Exercise objective
Find the line containing "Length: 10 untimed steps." in the data below, then output that line and each one after it exactly, with nothing else.

Data below

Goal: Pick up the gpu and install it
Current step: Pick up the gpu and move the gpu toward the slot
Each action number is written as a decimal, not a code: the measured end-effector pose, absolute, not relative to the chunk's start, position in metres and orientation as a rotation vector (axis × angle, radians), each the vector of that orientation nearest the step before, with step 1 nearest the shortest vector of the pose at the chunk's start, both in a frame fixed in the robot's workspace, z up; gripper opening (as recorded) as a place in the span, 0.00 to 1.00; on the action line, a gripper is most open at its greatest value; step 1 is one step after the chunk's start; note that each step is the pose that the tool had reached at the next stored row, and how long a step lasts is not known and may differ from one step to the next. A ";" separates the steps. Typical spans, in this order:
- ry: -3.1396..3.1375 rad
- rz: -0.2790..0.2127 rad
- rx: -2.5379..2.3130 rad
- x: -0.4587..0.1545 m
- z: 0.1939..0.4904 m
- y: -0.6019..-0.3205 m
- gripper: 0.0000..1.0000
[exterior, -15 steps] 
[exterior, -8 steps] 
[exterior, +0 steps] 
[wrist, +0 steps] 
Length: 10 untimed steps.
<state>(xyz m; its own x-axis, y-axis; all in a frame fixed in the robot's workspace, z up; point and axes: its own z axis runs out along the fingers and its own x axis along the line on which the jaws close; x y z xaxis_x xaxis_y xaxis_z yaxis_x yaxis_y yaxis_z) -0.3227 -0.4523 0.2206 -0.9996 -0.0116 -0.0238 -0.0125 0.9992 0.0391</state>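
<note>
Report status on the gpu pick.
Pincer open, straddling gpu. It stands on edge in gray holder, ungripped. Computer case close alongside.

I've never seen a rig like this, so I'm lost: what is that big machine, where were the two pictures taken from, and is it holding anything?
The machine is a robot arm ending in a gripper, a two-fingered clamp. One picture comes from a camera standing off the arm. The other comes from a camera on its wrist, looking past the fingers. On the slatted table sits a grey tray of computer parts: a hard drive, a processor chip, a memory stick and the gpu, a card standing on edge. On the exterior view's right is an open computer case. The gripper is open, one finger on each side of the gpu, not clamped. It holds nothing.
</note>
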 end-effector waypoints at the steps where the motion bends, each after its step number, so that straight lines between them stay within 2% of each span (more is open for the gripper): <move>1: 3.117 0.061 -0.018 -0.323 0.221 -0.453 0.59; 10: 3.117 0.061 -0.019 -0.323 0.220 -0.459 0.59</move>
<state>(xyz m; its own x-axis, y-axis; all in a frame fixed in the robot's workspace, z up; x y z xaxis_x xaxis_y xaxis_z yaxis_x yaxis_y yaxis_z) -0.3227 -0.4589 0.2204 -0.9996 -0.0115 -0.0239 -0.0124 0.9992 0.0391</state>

Completed task
Length: 10 untimed steps.
<state>(xyz m; its own x-axis, y-axis; all in a frame fixed in the robot's workspace, z up; point and axes: its own z axis runs out along the fingers and its own x axis along the line on which the jaws close; x y z xaxis_x xaxis_y xaxis_z yaxis_x yaxis_y yaxis_z) -0.3227 -0.4523 0.2206 -0.9996 -0.0116 -0.0238 -0.0125 0.9992 0.0391</state>
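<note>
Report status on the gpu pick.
Pincer open, straddling gpu. It stands on edge in gray holder, ungripped. Computer case close alongside.

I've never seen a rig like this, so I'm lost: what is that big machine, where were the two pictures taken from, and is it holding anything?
The machine is a robot arm ending in a gripper, a two-fingered clamp. One picture comes from a camera standing off the arm. The other comes from a camera on its wrist, looking past the fingers. On the slatted table sits a grey tray of computer parts: a hard drive, a processor chip, a memory stick and the gpu, a card standing on edge. On the exterior view's right is an open computer case. The gripper is open, one finger on each side of the gpu, not clamped. It holds nothing.
</note>
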 end-effector waypoints at the steps where the motion bends, each after its step number, so that straight lines between them stay within 2% of each span (more is open for the gripper): <move>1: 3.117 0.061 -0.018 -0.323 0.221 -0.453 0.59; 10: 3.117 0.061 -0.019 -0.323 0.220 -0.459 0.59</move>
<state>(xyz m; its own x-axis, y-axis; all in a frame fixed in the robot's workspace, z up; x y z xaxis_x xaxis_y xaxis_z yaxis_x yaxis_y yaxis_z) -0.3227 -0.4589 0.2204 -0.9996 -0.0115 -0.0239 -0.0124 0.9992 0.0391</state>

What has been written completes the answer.